The Phase 1 dose-escalation study (NCT04863287), led by Mark Klempner at UMass Chan, enrolled 44 healthy adults who received a single subcutaneous dose of placebo or TNX-4800 at 0.5, 1.5, 5, or 10 mg/kg. The study found no significant clinical or laboratory safety signals; all drug-related adverse events were mild or moderate, with one severe event deemed unrelated to the drug. Anti-drug antibodies appeared transiently in fewer than 10% of treated participants with no pharmacokinetic impact. The highest dose evaluated in rats was designated the No Observed Adverse Effect Level.

Chief executive Seth Lederman said the pharmacokinetic profile from Phase 1 supports a two-dose regimen for the planned Phase 2 study — an initial spring dose followed by a booster two months later, with the primary endpoint being prevention of confirmed Lyme disease over six months.

Tonix has scheduled a Type C meeting with the FDA in the third quarter of 2026 to discuss the adaptive Phase 2 field study design. Pending FDA agreement, the study is expected to start in the first half of 2027 and will enrol adults and adolescents aged 16 and older living or working in Lyme-endemic regions of the United States.

Competitive landscape

There are currently no FDA-approved vaccines or prophylactics for Lyme disease in the United States. Pfizer and Valneva are advancing VLA15 (now known as Lyme VAX), an alum-adjuvanted, multi-OspA subunit vaccine, in a late-stage field efficacy programme — the asset that Tonix refers to when contrasting TNX-4800 against "the alum-based combination multi-OspA subunit vaccine in late-stage clinical development." A previous OspA subunit vaccine, LYMErix, was withdrawn from the market in 2002, a history the company cited explicitly in its release as context for the adherence challenges associated with multi-dose schedules.

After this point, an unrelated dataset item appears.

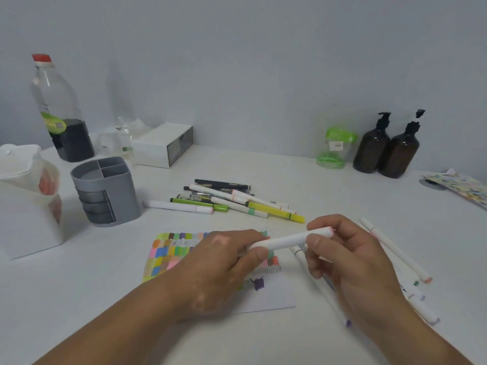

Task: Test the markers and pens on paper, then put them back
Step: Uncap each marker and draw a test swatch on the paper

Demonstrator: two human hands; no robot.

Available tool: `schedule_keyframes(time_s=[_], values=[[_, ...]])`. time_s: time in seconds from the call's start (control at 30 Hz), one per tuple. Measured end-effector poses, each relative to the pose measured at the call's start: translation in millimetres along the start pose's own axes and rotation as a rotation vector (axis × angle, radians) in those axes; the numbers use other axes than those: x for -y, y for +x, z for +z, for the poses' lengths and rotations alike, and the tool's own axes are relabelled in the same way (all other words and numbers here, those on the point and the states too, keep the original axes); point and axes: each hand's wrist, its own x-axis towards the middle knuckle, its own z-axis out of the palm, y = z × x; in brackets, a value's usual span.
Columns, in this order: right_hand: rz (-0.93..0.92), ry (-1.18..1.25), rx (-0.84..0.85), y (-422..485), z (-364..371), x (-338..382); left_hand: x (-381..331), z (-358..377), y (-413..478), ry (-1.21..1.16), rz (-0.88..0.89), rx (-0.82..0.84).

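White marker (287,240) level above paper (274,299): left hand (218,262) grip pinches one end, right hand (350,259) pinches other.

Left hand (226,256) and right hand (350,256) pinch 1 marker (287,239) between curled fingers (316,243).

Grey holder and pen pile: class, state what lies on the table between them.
One white marker lies between the holder and the pile, seen in the head view.
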Motion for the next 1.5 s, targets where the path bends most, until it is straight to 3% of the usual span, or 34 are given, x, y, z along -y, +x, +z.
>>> schedule_keyframes(time_s=[0.27, 0.4, 0.5, 0.63, 0.83, 1.13, 1.5], values=[[0.075, -0.012, 0.181, -7.4, 19.2, -1.9, -12.4, 8.3, 1.3, 0.035, 0.076, 0.016], [0.060, -0.069, 0.062, -7.6, 19.0, 0.5, -4.0, 4.6, 1.9, 0.055, 0.044, 0.027], [0.069, 0.060, -0.111, -5.4, 12.4, 3.0, 6.1, 2.2, -0.3, 0.156, -0.045, 0.057], [0.149, 0.127, 0.011, -7.7, 12.0, 2.6, 5.6, 5.3, 0.0, 0.240, -0.065, 0.145], [0.134, -0.261, 0.065, -10.6, 21.5, -8.6, 5.6, -2.6, -0.2, 0.272, -0.107, 0.163], [0.104, -0.575, 0.111, -13.6, 27.3, -17.5, 10.1, -7.1, 0.7, 0.274, -0.168, 0.225], [0.135, -0.643, 0.144, -12.4, 26.6, -17.5, 12.4, -5.4, 1.5, 0.301, -0.161, 0.222]])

The monoclonal antibody route is clinically distinct from vaccination: it bypasses immune priming entirely and could in principle be administered seasonally in endemic areas, similar to respiratory syncytial virus prophylaxis models in paediatric settings. Tonix positions this rapid-onset profile as a differentiated alternative for individuals who need protection at short notice, or who are poor candidates for vaccine-based immunity schedules.

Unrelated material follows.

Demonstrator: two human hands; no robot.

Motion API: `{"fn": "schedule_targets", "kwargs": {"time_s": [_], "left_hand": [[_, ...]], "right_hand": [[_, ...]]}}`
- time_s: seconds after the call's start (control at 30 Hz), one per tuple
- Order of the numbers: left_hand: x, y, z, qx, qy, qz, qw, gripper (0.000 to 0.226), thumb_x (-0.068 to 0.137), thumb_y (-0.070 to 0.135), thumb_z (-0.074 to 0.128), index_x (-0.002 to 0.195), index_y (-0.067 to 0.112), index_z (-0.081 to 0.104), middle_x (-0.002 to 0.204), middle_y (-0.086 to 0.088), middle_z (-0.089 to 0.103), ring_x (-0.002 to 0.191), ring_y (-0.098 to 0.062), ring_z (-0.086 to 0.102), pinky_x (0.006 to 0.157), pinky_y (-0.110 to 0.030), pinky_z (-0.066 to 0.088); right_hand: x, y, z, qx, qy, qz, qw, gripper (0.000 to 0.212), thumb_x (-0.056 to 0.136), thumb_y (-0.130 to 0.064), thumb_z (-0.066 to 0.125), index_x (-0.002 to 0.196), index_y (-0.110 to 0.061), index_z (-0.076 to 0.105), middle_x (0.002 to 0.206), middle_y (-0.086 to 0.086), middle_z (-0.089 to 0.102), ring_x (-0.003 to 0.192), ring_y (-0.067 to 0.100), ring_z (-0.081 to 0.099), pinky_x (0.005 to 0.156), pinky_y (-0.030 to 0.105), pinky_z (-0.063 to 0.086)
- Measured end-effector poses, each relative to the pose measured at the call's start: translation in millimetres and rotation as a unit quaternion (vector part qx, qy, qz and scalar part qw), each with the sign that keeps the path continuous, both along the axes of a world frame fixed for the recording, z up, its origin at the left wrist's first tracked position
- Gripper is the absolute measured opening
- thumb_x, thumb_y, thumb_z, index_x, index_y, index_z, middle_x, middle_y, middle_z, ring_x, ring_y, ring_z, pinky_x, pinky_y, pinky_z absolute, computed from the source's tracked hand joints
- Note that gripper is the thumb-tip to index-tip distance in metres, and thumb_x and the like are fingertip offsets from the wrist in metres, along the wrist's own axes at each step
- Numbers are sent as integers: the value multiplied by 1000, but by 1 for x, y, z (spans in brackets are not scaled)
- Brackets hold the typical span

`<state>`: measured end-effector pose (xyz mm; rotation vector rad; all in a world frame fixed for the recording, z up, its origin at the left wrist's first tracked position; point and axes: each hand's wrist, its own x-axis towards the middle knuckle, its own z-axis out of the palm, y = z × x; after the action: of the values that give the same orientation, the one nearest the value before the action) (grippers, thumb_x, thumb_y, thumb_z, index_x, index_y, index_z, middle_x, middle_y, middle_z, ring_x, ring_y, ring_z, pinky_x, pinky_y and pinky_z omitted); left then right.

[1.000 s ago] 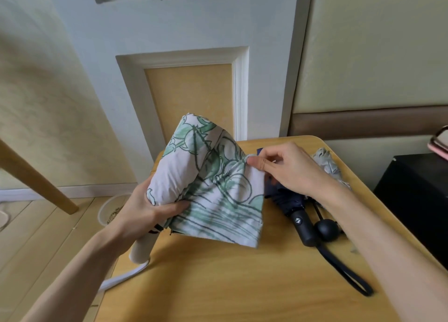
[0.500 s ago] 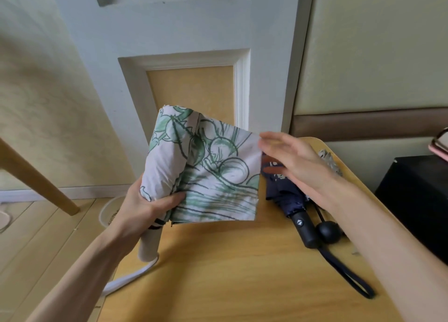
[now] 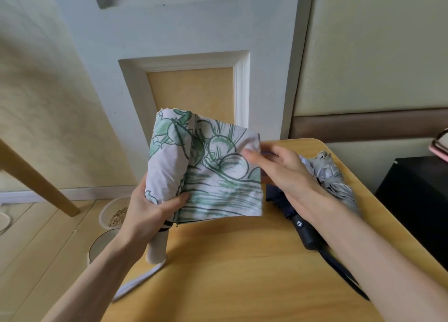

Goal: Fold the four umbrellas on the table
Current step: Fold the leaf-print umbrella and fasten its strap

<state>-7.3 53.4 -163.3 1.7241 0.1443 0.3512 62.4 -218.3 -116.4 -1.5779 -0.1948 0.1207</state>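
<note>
I hold a white umbrella with a green leaf print [image 3: 213, 176] upright above the wooden table [image 3: 242, 273]. My left hand [image 3: 150, 212] grips its rolled part just above the white handle [image 3: 157, 249]. My right hand [image 3: 278, 166] pinches the upper right corner of the loose canopy flap. A dark navy umbrella [image 3: 305, 232] with a black handle lies on the table under my right forearm. A grey umbrella [image 3: 337, 178] lies bunched behind it at the table's right edge.
A black cabinet [image 3: 417, 200] stands right of the table, with a pink object [image 3: 440, 147] on top. On the floor to the left are two round bowls [image 3: 114, 212] and a slanted wooden leg [image 3: 36, 178]. The wall stands close behind the table.
The umbrella has risen and turned more upright. My right hand let go of the flap's edge, opened, then took hold of its upper right corner.
</note>
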Motion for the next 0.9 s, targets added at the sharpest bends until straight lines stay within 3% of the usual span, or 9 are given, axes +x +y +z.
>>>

With roughly 87 million Americans living, working, or recreating in tick-endemic zones, and Lyme disease incidence reportedly climbing year on year as tick habitat expands, the public health argument for an accessible prophylactic is credible. Whether a seasonal subcutaneous regimen achieves the uptake that a vaccine did not will depend heavily on prescriber behaviour, payer coverage decisions, and how Phase 2 efficacy data read out against the comparator arm — questions that will not be answered before late 2027 at the earliest.